» Directions for this task
Return, exactly and in full, the lines of the records below starting at the one with "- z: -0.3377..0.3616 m" and ending at the one with "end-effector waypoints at", and no other lines.

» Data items
*** Block opens ***
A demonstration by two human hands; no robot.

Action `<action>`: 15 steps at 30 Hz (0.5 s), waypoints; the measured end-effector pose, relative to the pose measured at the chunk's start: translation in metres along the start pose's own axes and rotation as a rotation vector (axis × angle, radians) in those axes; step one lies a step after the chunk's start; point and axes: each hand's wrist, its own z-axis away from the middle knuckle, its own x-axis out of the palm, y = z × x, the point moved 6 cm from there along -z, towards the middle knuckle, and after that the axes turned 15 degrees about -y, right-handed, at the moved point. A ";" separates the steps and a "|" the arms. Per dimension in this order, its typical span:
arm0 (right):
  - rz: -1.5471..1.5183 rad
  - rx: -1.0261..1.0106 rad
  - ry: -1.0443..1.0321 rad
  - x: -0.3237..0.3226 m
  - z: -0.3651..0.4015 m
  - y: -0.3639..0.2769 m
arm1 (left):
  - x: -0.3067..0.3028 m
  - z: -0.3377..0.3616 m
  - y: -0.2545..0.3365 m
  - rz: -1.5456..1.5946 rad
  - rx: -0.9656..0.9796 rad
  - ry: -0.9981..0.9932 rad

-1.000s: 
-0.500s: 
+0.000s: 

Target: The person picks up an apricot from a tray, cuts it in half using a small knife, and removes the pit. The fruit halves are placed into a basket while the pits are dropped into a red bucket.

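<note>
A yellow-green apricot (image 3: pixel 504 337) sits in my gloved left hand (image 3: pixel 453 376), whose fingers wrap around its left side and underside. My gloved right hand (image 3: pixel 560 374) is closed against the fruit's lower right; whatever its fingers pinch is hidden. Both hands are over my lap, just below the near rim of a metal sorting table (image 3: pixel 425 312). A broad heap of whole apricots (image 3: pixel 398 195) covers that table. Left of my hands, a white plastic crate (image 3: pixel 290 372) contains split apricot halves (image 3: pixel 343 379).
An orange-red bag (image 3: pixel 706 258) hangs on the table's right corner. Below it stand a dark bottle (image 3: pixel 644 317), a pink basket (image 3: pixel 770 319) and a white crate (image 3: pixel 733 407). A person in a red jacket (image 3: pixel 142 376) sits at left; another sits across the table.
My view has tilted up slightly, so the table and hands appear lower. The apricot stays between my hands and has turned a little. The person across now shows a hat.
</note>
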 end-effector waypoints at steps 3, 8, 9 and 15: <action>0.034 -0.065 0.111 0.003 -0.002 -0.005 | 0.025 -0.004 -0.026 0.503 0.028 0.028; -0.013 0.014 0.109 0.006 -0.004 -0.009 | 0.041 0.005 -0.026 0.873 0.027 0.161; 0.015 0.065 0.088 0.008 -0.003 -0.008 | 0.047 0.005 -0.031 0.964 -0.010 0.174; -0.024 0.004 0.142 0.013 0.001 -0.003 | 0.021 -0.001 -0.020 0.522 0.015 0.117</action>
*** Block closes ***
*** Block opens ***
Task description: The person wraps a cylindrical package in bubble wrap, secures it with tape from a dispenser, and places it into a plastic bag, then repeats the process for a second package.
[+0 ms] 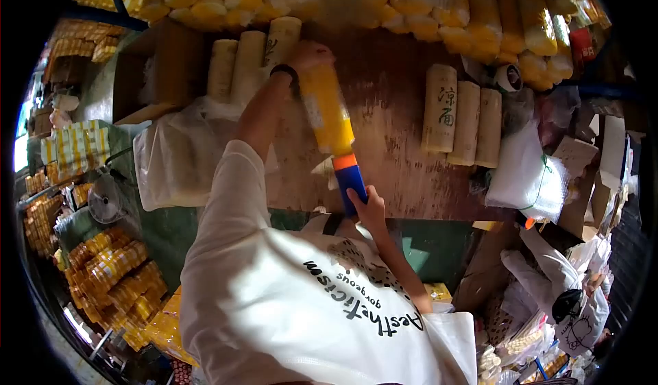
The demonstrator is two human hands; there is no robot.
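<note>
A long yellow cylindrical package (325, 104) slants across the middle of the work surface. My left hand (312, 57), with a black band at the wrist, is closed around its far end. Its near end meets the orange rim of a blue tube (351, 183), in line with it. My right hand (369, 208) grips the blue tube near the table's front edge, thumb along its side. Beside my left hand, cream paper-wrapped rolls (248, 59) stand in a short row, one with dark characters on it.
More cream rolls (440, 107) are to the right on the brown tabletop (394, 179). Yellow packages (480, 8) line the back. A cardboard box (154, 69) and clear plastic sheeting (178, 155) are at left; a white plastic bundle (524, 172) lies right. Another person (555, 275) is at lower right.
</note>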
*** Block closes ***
» Answer to the problem
  - z: -0.3377..0.3616 m
  - y: -0.2545..0.3365 m
  - rz: -1.5456..1.5946 rad
  - rx: -0.9656..0.9796 rad
  - ry: -0.9981..0.9932 rad

-1.000s: 
-0.500s: 
+0.000s: 

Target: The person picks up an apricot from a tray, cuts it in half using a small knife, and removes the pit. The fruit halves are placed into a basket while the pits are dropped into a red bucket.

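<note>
A yellow-green apricot (image 3: pixel 504 337) sits in my gloved left hand (image 3: pixel 453 376), whose fingers wrap around its left side and underside. My gloved right hand (image 3: pixel 560 374) is closed against the fruit's lower right; whatever its fingers pinch is hidden. Both hands are over my lap, just below the near rim of a metal sorting table (image 3: pixel 425 312). A broad heap of whole apricots (image 3: pixel 398 195) covers that table. Left of my hands, a white plastic crate (image 3: pixel 290 372) contains split apricot halves (image 3: pixel 343 379).
An orange-red bag (image 3: pixel 706 258) hangs on the table's right corner. Below it stand a dark bottle (image 3: pixel 644 317), a pink basket (image 3: pixel 770 319) and a white crate (image 3: pixel 733 407). A person in a red jacket (image 3: pixel 142 376) sits at left; another sits across the table.
My view has tilted up slightly, so the table and hands appear lower. The apricot stays between my hands and has turned a little. The person across now shows a hat.
</note>
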 end-effector waypoints at steps 3, 8, 9 and 15: <action>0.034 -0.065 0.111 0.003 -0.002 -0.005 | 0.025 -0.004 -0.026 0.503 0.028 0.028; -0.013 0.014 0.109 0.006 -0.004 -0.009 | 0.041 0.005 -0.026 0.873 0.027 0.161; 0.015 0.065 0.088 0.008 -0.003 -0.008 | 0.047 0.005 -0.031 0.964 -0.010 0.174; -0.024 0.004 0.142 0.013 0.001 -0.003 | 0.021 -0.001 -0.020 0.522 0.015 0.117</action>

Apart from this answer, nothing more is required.